Record set

________

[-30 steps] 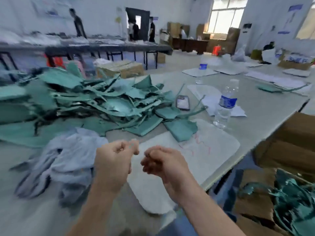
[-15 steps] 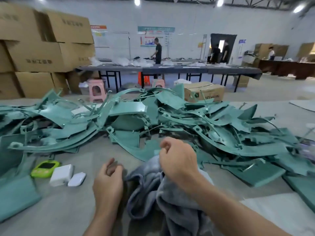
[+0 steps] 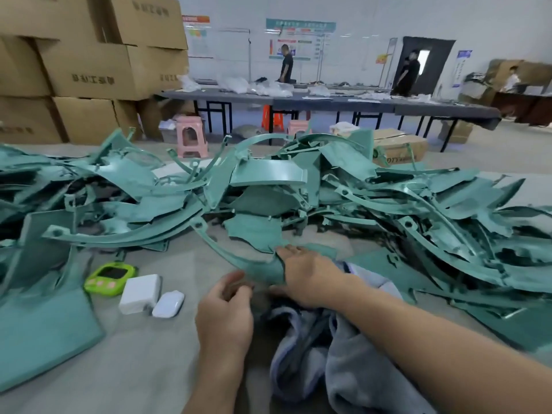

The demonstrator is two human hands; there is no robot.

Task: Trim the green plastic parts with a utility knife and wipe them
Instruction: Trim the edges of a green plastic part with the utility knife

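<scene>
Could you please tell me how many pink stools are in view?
2. One pink stool stands left, before the cardboard boxes; the second pink stool is further right, partly hidden behind the green plastic parts. Others may be hidden.

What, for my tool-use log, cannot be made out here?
Head view:
- Left hand: curled fingers hide its palm; no utility knife identifiable.
- Curved green plastic part: near end hidden under right hand.
- Crumpled grey cloth: cut off by bottom edge.
- Wall posters: text too small.
</scene>
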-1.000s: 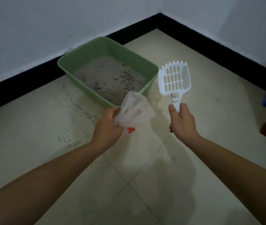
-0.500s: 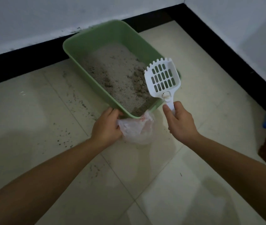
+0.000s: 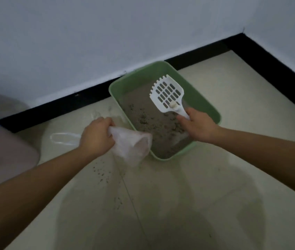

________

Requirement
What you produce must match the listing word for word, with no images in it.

Expected answer
[-30 steps] 
[-15 steps] 
[+0 steps] 

The demonstrator is two human hands; there is no robot.

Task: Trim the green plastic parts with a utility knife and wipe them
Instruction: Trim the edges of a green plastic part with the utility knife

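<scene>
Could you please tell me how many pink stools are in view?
2. One pink stool stands left, before the cardboard boxes; the second pink stool is further right, partly hidden behind the green plastic parts. Others may be hidden.

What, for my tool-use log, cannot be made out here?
Head view:
- Left hand: curled fingers hide its palm; no utility knife identifiable.
- Curved green plastic part: near end hidden under right hand.
- Crumpled grey cloth: cut off by bottom edge.
- Wall posters: text too small.
</scene>
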-1.000s: 
-0.500s: 
+0.000s: 

The requested output has now been given in full.